In his Letter from a Birmingham Jail, Martin Luther King Jr. makes a profound statement about the urge for freedom that necessarily comes to any oppressed people:
Oppressed people cannot remain oppressed forever. The urge for freedom will eventually come. This is what happened to the American Negro. Something within has reminded him of his birthright of freedom; something without has reminded him that he can gain it. Consciously and unconsciously, he has been swept in by what the Germans call the Zeitgeist, and with his black brothers of Africa, and his brown and yellow brothers of Asia, South America, and the Caribbean, he is moving with a sense of cosmic urgency toward the promised land of racial justice.
People under oppression are of course held there by multiple forces, external as well as internal.

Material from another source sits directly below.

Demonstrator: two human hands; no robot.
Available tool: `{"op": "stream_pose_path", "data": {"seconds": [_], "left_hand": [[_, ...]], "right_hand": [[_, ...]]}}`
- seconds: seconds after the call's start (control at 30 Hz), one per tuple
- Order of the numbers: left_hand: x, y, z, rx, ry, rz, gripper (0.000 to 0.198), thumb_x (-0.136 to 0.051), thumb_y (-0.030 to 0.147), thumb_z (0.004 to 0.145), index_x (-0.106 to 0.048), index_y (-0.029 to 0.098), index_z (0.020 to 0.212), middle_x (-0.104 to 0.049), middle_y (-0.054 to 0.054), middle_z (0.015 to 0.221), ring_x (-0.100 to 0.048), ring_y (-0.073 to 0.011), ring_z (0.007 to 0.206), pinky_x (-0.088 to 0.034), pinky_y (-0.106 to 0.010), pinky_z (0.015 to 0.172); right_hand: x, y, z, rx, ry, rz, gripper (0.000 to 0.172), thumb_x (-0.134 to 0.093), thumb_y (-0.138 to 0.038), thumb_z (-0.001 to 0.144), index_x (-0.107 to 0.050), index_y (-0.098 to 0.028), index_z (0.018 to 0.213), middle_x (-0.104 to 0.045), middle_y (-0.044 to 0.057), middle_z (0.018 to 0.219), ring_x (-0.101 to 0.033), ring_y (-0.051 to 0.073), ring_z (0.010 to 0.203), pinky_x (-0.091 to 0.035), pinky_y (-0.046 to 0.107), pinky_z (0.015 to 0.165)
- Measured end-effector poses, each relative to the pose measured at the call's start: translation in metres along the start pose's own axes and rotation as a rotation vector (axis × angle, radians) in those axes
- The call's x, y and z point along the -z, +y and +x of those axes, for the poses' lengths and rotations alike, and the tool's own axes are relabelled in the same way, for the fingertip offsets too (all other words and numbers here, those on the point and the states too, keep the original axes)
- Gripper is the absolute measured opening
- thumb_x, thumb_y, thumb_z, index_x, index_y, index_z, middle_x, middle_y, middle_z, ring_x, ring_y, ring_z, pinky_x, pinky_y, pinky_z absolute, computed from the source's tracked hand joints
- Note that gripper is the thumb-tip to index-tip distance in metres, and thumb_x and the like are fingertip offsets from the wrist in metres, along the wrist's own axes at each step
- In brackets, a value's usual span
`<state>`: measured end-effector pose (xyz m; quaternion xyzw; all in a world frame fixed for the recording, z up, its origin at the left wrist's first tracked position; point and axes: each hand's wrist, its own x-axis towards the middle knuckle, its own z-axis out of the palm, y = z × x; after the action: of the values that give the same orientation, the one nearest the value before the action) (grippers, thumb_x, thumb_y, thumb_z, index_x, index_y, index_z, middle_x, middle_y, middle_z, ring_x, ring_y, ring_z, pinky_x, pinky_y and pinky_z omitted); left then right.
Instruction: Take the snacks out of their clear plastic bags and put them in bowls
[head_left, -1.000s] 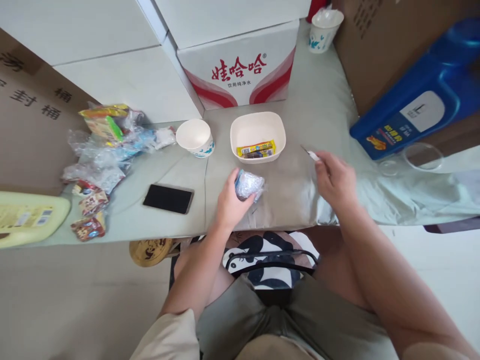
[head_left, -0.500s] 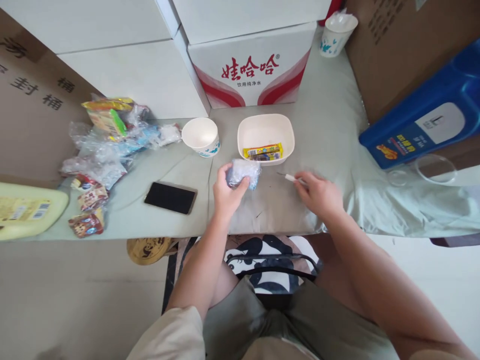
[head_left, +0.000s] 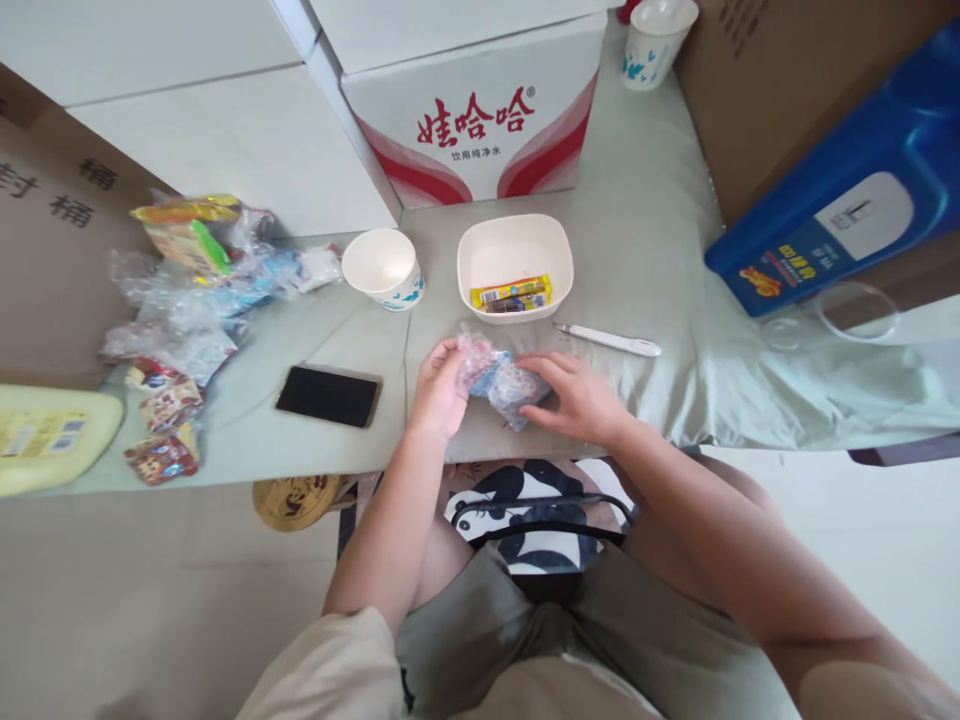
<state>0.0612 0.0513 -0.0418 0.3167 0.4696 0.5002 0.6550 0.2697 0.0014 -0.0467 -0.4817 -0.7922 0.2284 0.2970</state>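
My left hand (head_left: 441, 388) pinches one end of a crinkled clear plastic packet (head_left: 513, 386) with blue and pinkish parts; what it contains I cannot make out. My right hand (head_left: 581, 395) curls thumb and fingers around the packet's other end. Just beyond the right hand, a craft knife (head_left: 611, 340) with a white handle and thin blade lies on the cloth. Behind the packet stands a white bowl (head_left: 516, 235), holding yellow-wrapped snack sticks (head_left: 517, 293). To its left is a white paper cup (head_left: 382, 268) with blue leaves.
A black phone (head_left: 328, 396) lies left of my hands. Several plastic wrappers (head_left: 187, 310) are heaped at the left, near a pale yellow bottle (head_left: 56, 435). White cartons (head_left: 480, 125) line the back. On the right are a blue bottle (head_left: 825, 220) and a clear plastic cup (head_left: 855, 312).
The craft knife has left my right hand and now lies on the cloth. That hand has moved left onto the packet, which is turned and pulled longer between both hands.
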Motion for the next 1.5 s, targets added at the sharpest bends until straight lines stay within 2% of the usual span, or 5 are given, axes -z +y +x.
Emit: {"op": "stream_pose_path", "data": {"seconds": [0.27, 0.63, 0.83, 1.17, 1.5], "left_hand": [[-0.001, 0.014, 0.005, 0.316, 0.094, -0.31, 0.01, -0.061, 0.025, 0.088, -0.06, 0.018, 0.081, -0.074, -0.004, 0.084, -0.074, -0.0191, 0.084, -0.059, -0.033, 0.081], [0.012, 0.018, 0.008, 0.046, 0.254, -0.159, 0.032, -0.056, 0.006, 0.059, -0.048, 0.023, 0.084, -0.055, 0.007, 0.067, -0.069, -0.0141, 0.069, -0.052, -0.023, 0.061], [0.034, 0.03, 0.014, -0.122, 0.338, -0.065, 0.024, -0.052, 0.01, 0.059, -0.049, 0.021, 0.081, -0.052, 0.005, 0.065, -0.059, -0.0107, 0.057, -0.045, -0.021, 0.058], [0.04, 0.013, -0.004, -0.477, -0.164, 1.112, 0.016, -0.074, 0.023, 0.074, -0.072, 0.021, 0.09, -0.063, -0.006, 0.106, -0.063, -0.0199, 0.1, -0.051, -0.034, 0.093], [0.03, 0.041, -0.044, -0.745, -0.197, 0.99, 0.009, -0.071, 0.02, 0.079, -0.075, 0.027, 0.076, -0.078, -0.004, 0.094, -0.064, -0.0273, 0.119, -0.031, -0.052, 0.12]], "right_hand": [[0.0, 0.002, 0.004, -0.053, 0.032, 0.045, 0.021, -0.058, -0.025, 0.09, -0.067, -0.022, 0.109, -0.072, 0.01, 0.11, -0.068, 0.025, 0.099, -0.053, 0.04, 0.089], [-0.001, 0.0, 0.008, 0.059, 0.236, -0.002, 0.013, -0.055, -0.024, 0.092, -0.068, -0.022, 0.089, -0.069, 0.012, 0.119, -0.065, 0.026, 0.108, -0.051, 0.041, 0.093], [0.025, 0.014, 0.002, -0.212, 0.348, 0.011, 0.018, -0.051, -0.016, 0.08, -0.064, -0.024, 0.09, -0.075, 0.007, 0.097, -0.07, 0.026, 0.096, -0.053, 0.042, 0.087], [0.026, 0.007, -0.001, -0.246, 0.088, -0.07, 0.045, -0.065, -0.038, 0.084, -0.059, -0.022, 0.125, -0.074, 0.005, 0.092, -0.067, 0.024, 0.078, -0.051, 0.041, 0.083], [0.015, -0.014, -0.002, -0.017, 0.24, -0.207, 0.028, -0.062, -0.029, 0.087, -0.062, -0.022, 0.114, -0.061, 0.015, 0.138, -0.055, 0.033, 0.128, -0.043, 0.051, 0.105]]}}
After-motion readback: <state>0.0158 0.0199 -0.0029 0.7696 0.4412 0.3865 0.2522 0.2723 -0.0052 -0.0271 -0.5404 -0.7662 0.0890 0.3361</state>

Often the internal motivation to overcome the powers of oppression comes from some change in external factors, a “something without” that awakens hope and confidence against the oppressive forces. When the social conditions are altered or exposed, entire communities, even countries, can be changed.
One of the most profound stories of creating this kind of social change is that of Bill Strickland, whose vision for both parents and children lost in the fall of the industrial era has renewed hope for at least one entire community. Combined with the transformative power of education, Strickland’s “slideshow” has grown into a movement for resurrecting life from the death-grip of oppression.
Strickland tells his story in more detailed narrative in Make the Impossible Possible, on the last page of which he offers this bit of world-changing wisdom:
The best way to live your life is with the assumption that your purpose on the planet is to strive, in some way appropriate to your means and your talents, to make a difference. To save, in essence, a little part of the world. An impossible notion? Perhaps. But an impossible notion is just an idea no one has had the guts to try.